__Problem statement__
The lines that make up this material should each be returned exactly.

__Data below__
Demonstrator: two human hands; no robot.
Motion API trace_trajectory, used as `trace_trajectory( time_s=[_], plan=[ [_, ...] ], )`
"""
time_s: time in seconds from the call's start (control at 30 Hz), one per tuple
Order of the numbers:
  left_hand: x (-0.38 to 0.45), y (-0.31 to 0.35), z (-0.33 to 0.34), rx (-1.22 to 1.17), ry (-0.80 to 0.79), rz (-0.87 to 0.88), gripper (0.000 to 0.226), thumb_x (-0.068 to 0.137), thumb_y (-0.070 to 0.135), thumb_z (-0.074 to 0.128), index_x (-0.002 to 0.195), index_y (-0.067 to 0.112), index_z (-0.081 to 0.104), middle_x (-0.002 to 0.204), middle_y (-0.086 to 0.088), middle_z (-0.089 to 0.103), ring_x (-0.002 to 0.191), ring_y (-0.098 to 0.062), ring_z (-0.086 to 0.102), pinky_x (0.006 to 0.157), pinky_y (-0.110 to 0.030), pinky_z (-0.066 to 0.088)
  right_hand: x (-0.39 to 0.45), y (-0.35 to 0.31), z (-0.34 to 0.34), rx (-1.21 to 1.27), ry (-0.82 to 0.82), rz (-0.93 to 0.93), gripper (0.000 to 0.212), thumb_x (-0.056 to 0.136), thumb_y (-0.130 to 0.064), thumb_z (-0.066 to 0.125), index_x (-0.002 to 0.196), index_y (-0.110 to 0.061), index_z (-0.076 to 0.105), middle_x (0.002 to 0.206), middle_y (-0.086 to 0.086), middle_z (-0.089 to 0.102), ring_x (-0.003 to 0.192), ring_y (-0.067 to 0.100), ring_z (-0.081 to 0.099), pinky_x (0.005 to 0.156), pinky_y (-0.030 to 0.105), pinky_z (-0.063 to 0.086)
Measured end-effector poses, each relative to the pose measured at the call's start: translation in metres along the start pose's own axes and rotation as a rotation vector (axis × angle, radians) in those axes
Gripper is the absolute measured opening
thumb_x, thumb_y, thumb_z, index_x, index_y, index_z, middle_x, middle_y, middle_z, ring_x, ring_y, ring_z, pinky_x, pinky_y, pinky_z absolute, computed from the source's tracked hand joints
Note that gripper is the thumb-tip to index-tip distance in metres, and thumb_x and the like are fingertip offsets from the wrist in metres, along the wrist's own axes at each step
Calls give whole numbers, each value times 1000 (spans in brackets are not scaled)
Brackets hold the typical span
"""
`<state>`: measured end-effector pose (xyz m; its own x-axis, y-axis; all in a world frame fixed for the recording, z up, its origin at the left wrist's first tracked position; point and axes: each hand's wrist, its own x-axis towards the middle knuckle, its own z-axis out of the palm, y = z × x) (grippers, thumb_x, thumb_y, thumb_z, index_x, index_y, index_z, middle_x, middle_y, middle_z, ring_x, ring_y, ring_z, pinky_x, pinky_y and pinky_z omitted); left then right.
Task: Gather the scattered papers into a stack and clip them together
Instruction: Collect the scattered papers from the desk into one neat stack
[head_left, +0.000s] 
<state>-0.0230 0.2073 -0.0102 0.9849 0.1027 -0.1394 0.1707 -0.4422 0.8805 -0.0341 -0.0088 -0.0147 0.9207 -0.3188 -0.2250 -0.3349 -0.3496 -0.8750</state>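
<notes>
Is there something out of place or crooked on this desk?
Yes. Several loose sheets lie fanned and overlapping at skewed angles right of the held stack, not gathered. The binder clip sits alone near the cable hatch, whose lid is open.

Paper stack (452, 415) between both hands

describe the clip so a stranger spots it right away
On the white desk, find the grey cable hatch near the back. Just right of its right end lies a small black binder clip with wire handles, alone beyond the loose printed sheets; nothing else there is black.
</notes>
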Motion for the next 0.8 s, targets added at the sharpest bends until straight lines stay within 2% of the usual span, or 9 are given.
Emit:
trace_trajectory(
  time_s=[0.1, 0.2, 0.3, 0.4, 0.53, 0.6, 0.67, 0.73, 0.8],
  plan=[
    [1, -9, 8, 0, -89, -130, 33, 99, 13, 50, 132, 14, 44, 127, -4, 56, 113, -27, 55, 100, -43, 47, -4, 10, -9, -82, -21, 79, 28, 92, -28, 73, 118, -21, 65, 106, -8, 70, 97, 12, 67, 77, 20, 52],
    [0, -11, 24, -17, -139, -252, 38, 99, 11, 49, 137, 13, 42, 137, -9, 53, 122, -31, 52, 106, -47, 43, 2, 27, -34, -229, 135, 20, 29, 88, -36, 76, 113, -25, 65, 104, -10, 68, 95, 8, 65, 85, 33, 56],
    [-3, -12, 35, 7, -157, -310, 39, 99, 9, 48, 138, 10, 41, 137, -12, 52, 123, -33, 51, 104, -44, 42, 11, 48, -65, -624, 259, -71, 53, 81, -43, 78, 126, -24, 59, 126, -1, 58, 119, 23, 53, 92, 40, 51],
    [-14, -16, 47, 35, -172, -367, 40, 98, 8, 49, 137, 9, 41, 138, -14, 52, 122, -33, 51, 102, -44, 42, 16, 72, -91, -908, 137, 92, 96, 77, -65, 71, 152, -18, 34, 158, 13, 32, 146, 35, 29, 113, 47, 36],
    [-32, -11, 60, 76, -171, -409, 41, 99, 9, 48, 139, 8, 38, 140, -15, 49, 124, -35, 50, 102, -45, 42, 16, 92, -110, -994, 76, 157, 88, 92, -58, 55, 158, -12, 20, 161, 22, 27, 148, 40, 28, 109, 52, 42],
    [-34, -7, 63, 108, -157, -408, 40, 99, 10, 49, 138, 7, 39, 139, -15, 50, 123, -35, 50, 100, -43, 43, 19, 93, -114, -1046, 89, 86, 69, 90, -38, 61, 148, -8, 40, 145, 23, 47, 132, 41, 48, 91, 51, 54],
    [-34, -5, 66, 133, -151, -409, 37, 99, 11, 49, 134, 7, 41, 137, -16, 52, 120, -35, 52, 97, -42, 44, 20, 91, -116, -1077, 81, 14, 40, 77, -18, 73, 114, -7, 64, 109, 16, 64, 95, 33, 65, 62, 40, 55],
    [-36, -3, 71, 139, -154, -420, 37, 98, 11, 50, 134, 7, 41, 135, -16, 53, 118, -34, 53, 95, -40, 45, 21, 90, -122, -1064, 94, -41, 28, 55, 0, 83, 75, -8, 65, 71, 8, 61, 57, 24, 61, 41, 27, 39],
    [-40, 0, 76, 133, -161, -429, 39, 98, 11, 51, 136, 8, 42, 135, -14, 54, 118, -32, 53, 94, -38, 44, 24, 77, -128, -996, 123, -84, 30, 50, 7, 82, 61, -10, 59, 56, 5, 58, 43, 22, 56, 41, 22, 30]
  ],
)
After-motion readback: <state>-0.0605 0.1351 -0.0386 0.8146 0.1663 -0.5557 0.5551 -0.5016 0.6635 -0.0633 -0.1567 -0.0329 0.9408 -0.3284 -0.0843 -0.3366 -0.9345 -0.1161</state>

__Output for this exercise__
Demonstrator: two human hands; no robot.
Motion API trace_trajectory, used as `trace_trajectory( time_s=[_], plan=[ [_, ...] ], )`
"""
time_s: time in seconds from the call's start (control at 30 Hz), one per tuple
Order of the numbers:
  left_hand: x (-0.38 to 0.45), y (-0.31 to 0.35), z (-0.33 to 0.34), rx (-1.22 to 1.17), ry (-0.80 to 0.79), rz (-0.87 to 0.88), gripper (0.000 to 0.226), thumb_x (-0.068 to 0.137), thumb_y (-0.070 to 0.135), thumb_z (-0.074 to 0.128), index_x (-0.002 to 0.195), index_y (-0.067 to 0.112), index_z (-0.081 to 0.104), middle_x (-0.002 to 0.204), middle_y (-0.086 to 0.088), middle_z (-0.089 to 0.103), ring_x (-0.002 to 0.191), ring_y (-0.098 to 0.062), ring_z (-0.086 to 0.102), pinky_x (0.006 to 0.157), pinky_y (-0.110 to 0.030), pinky_z (-0.066 to 0.088)
  right_hand: x (-0.39 to 0.45), y (-0.35 to 0.31), z (-0.34 to 0.34), rx (-1.21 to 1.27), ry (-0.82 to 0.82), rz (-0.93 to 0.93), gripper (0.000 to 0.212), thumb_x (-0.056 to 0.136), thumb_y (-0.130 to 0.064), thumb_z (-0.066 to 0.125), index_x (-0.002 to 0.196), index_y (-0.110 to 0.061), index_z (-0.076 to 0.105), middle_x (0.002 to 0.206), middle_y (-0.086 to 0.086), middle_z (-0.089 to 0.102), ring_x (-0.003 to 0.192), ring_y (-0.067 to 0.100), ring_z (-0.081 to 0.099), pinky_x (0.005 to 0.156), pinky_y (-0.030 to 0.105), pinky_z (-0.063 to 0.086)
Measured end-effector poses, each relative to the pose measured at the call's start: translation in metres along the start pose's own axes and rotation as a rotation vector (axis × angle, radians) in those axes
Gripper is the absolute measured opening
thumb_x, thumb_y, thumb_z, index_x, index_y, index_z, middle_x, middle_y, middle_z, ring_x, ring_y, ring_z, pinky_x, pinky_y, pinky_z absolute, computed from the source's tracked hand joints
Note that gripper is the thumb-tip to index-tip distance in metres, and thumb_x and the like are fingertip offsets from the wrist in metres, along the wrist's own axes at each step
Calls give whole numbers, each value times 1000 (spans in brackets are not scaled)
Brackets hold the typical span
"""
`<state>`: measured end-effector pose (xyz m; its own x-axis, y-axis; all in a world frame fixed for the recording, z up, its origin at the left wrist's first tracked position; point and axes: each hand's wrist, its own x-axis towards the middle knuckle, its own z-axis out of the palm, y = z × x) (grippers, thumb_x, thumb_y, thumb_z, index_x, index_y, index_z, middle_x, middle_y, middle_z, ring_x, ring_y, ring_z, pinky_x, pinky_y and pinky_z omitted); left then right.
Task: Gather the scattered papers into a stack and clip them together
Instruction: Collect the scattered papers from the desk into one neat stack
[head_left, +0.000s] 
<state>-0.0230 0.2073 -0.0102 0.9849 0.1027 -0.1394 0.1707 -0.4422 0.8805 -0.0341 -0.0088 -0.0147 0.9207 -0.3188 -0.2250 -0.3349 -0.3496 -0.8750</state>
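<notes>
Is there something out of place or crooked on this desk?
Yes. Several loose sheets lie fanned and overlapping at skewed angles right of the held stack, not gathered. The binder clip sits alone near the cable hatch, whose lid is open.

Paper stack (452, 415) between both hands

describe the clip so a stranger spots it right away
On the white desk, find the grey cable hatch near the back. Just right of its right end lies a small black binder clip with wire handles, alone beyond the loose printed sheets; nothing else there is black.
</notes>
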Motion for the next 0.8 s, targets added at the sharpest bends until straight lines stay within 2% of the usual span, or 9 are given.
Emit:
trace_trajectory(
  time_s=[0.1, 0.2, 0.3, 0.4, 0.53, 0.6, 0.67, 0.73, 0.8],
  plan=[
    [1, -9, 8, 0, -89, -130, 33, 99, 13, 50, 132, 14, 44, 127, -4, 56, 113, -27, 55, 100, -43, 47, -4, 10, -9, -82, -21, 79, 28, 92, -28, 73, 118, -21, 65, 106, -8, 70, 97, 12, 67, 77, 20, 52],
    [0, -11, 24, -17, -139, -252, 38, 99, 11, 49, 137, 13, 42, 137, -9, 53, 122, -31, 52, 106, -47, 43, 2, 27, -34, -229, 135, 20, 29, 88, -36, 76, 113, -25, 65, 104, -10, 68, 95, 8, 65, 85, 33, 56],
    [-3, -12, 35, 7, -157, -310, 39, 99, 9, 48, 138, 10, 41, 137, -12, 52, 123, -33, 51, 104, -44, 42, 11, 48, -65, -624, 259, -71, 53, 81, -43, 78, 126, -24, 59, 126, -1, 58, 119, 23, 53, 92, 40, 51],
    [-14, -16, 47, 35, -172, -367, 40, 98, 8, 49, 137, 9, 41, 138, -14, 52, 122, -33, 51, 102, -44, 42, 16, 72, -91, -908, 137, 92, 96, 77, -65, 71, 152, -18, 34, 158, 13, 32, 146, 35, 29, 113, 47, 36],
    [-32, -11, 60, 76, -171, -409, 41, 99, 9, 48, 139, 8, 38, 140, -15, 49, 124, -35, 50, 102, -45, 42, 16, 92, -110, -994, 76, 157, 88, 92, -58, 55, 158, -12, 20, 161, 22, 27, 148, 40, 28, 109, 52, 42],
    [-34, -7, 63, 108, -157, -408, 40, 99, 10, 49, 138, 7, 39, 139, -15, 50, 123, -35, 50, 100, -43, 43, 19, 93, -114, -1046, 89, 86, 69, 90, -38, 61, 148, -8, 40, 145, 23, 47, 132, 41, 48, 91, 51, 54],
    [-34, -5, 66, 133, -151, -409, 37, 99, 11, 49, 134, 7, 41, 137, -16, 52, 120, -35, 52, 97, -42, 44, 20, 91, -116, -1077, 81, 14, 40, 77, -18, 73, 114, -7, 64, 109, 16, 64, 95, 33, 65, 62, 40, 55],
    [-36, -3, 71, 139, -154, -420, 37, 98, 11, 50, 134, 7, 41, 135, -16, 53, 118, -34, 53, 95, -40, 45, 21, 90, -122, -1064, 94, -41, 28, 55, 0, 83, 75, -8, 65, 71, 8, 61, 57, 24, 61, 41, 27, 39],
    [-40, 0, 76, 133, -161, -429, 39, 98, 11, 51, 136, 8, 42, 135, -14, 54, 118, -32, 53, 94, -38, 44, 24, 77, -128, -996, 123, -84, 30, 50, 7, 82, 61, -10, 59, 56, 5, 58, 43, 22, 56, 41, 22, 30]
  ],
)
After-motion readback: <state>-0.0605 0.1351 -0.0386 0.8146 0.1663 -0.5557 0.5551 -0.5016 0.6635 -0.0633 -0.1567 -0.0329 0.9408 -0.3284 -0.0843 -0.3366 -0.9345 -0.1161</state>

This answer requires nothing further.